Выбрать главу

— О Господи! — выдохнул пожилой уборщик, уронив на пол свою метлу.

Францискович поблагодарила Бога за то, что не держала сейчас палец на спусковом крючке «глока».

— Кто-нибудь выходил из этой двери?

— Да что здесь происходит?

— Вы кого-нибудь видели? — крикнула Францискович.

— Нет, мэм.

— А давно ли вы здесь находитесь?

— Не знаю. Минут десять, наверно.

В зале по-прежнему передвигали мебель. Отправив уборщика и охранника в главный коридор, Францискович медленно двинулась к боковой двери. Держа пистолет на уровне глаз, она осторожно нажала на ручку. Дверь была не заперта. Сделав шаг в сторону, Францискович отошла от линии огня — на тот случай, если преступник начнет стрелять прямо через дверь. Такой трюк она видела в кино, хотя и в школе полиции инструктор, кажется, тоже предупреждал об этом.

Снова грохот.

— Нэнси, ты здесь? — прошептала Францискович в переговорное устройство.

— Она мертва, — дрожащим голосом сказала Аусонио. — Я старалась. Но она мертва.

— Он отсюда не выходил. Он все еще внутри. Я его слышу.

— Я старалась, Диана. Старалась.

— Забудь об этом. Сейчас надо действовать, понимаешь?

— Да я уже успокоилась. Правда успокоилась. Давай возьмем его.

— Нет, — возразила Францискович, — мы будем его сторожить до тех пор, пока не приедет группа захвата. Это все, что мы можем сделать. Сиди тихо. Следи за дверью и сиди тихо.

И тут она услышала, как убийца кричит из-за двери:

— У меня заложница! У меня здесь заложница. Только попробуйте войти, и я убью ее!

О Господи…

— Вы там, внутри! — заорала Францискович. — Никто не собирается ничего делать. Не беспокойтесь. Только никого больше не убивайте.

«Правильно ли я поступаю?» — думала Францискович. Ни по телевизору, ни в школе полиции ни о чем таком не говорили. Она слышала, как Аусонио звонит в Центральную и докладывает, что ситуация еще больше осложнилась — убийца построил баррикаду и взял заложницу.

— Только не волнуйтесь! — крикнула Францискович преступнику. — Вы можете… — Раздался громкий выстрел. Францискович вздрогнула от неожиданности. — Что случилось? Это ты стреляла? — спросила она в переговорное устройство.

— Нет, — ответила напарница. — Я думала, это ты.

— С тобой все в порядке?

— Да. Он сказал, что взял заложницу. Может, он застрелил ее?

— Не знаю, — раздраженно ответила Францискович, подумав: «Где же, черт побери, подмога?»

— Диана, — помолчав, прошептала Аусонио, — нам нужно туда войти. Вдруг она ранена и истекает кровью. — Эй, вы там, внутри! — повысив голос, крикнула она. Никакого ответа. — Эй, вы там! — Никакой реакции.

— Может, он покончил с собой? — предположила Францискович. Или просто выстрелил, чтобы мы решили, будто он покончил с собой, а теперь поджидает нас внутри?

И тут перед ее глазами возникла чудовищная картина: дверь в вестибюль открывается, озаряя бледным светом жертву, лицо которой холодное и синее, как зимние сумерки. Вот для этого она и пошла работать в полицию — чтобы помешать разным гадам совершать подобные преступления.

— Нужно войти туда, Диана, — прошептала Аусонио.

— Об этом я думаю. Ладно. Пошли. — Голос Францискович звучал несколько отрешенно. В этот момент она размышляла о своей семье и о том, как получше обхватить левой рукой правую, если придется стрелять. — Скажи охраннику, что нужно зажечь свет в зале.
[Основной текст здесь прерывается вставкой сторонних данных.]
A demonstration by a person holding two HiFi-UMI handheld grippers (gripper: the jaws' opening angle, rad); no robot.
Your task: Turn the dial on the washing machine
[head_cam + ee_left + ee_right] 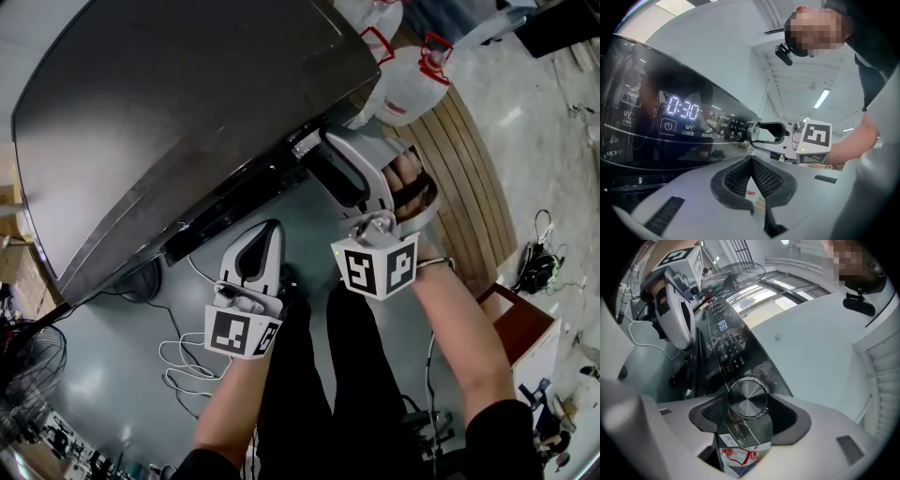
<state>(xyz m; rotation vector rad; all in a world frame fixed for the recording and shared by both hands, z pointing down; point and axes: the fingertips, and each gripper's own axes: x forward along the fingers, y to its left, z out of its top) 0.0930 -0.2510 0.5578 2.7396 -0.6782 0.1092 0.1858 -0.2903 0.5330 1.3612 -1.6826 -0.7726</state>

— Выключатель здесь, рядом, — отозвалась Аусонио. — Он включит свет, когда я его попрошу. — Аусонио вздохнула: — Ну все, я готова. На счет «три». Считай ты.

— Ладно. Один… Подожди. Когда ворвемся в зал, я буду в двух шагах от тебя. Смотри не застрели.

— Ладно. Два шага. Я буду…

— Ты будешь слева от меня.

— Давай!

— Один. — Францискович сжала ручку двери. — Два. — Ее палец коснулся предохранителя. — Три! — крикнула Францискович так громко, что напарница наверняка услыхала ее и без радио.

В большой прямоугольный зал она ворвалась в тот момент, когда зажегся ослепительный свет.

— Стоять! — гаркнула Францискович в пустую комнату.

Пригнувшись, она водила пистолетом из стороны в сторону, осматривая каждый дюйм.

Ни убийцы, ни заложницы.

Францискович метнула взгляд влево, где в других дверях стояла Нэнси Аусонио, точно так же лихорадочно осматривая зал.